Decorrelating Features using the Gram-Schmidt Process

Thu, 04 Oct 2018

Data Science, Linear Algebra, Linear Models, Machine Learning, Mathematics, Statistics

A problem that frequently arises when applying linear models is that of multicollinearity. The term multicollinearity describes the phenomenon where one or more features in the data matrix can be accurately predicted using a linear model involving others of the features. The consequences of multicollinearity include numerical instability due to ill-conditioning, and difficulty in interpreting the regression coefficients. An approach to decorrelate features is presented using the Gram-Schmidt process.

The Gram-Schmidt Process

The Gram-Schmidt process is typically presented as a process for orthonormalizing the columns of a matrix. Let \(\textbf{A}\) be an m x n matrix with each row being a sample and each column a feature. Further, define \(\textbf{B}\) as the transformed matrix and \(\textbf{X}_{i}\) as the i-th column of a matrix \(\textbf{X}\). Using this notation, the orthonormalized matrix \(\textbf{B}\) is computed as

\[\displaylines{\textbf{B}^{*}_{i} = \textbf{A}_{i} - \sum\limits_{j=1}^{i-1}{P(\textbf{B}^{*}_{j}, \textbf{A}_{i})}\\ \textbf{B}_{i}=\frac{\textbf{B}^{*}_{i}}{||\textbf{B}^{*}_{i}||}}\] for \[\displaylines{i = 1,2,\ldots,n}\ ,\]

where,

\[\displaylines{P(\textbf{u}, \textbf{v}) = \frac{\langle \textbf{u},\textbf{v}\rangle}{\langle \textbf{u},\textbf{u}\rangle}\textbf{u} }\]
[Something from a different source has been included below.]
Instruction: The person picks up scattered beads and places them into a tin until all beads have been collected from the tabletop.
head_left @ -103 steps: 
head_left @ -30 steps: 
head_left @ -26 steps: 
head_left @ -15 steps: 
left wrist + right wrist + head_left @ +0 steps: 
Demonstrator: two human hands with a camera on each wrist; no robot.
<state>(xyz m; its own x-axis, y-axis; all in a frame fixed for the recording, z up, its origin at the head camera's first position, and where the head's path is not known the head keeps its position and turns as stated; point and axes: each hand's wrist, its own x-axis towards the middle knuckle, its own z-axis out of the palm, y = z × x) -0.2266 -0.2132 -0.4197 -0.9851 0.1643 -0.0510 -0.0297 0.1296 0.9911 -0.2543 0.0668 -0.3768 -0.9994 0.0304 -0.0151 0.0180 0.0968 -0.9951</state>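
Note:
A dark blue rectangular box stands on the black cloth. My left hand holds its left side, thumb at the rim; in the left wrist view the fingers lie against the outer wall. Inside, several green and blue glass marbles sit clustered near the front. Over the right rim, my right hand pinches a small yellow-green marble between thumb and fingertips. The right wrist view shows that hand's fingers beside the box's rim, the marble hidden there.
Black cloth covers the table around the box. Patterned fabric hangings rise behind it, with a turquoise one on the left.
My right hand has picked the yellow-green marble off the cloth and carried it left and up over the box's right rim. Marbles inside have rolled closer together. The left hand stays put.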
is the projection of v onto u, and \(\langle \textbf{u},\textbf{v}\rangle\) denotes the inner product of these vectors

The Gram-Schmidt process accomplishes orthonormalization when the dot product is used as the inner-product. Recall that the dot-product of two vectors is defined as:

\[\displaylines{\textbf{x} \cdot \textbf{y} = \sum\limits_{i=1}^{n}{x_{i}y_{i}}}\]

If the dot product of two vectors x and y is 0, then the vectors are orthogonal to each-other. This implies that the angle between the two vectors is 90°. After performing the Gram-Schmidt process, the inner-product of any pair of columns in the transformed matrix is 0. Thus, the resulting matrix is orthogonal.

Covariance and Inner Products

The Gram-Schmidt process does not require that the dot product be used as inner-product in \(P(\textbf{u}, \textbf{v})\). In this case, the goal is to decorrelate the columns of the matrix A not to make them orthogonal. This can be accomplished using the same procedure with an appropriate operator as inner product. In this case, the operator that is considered is covariance. Define

\[\displaylines{C(\textbf{x}, \textbf{y})=\frac{1}{2n^{2}}\sum\limits_{i=1}^{n}\sum\limits_{j=1}^{n}{(x_i-x_j)(y_i-y_j)} }\]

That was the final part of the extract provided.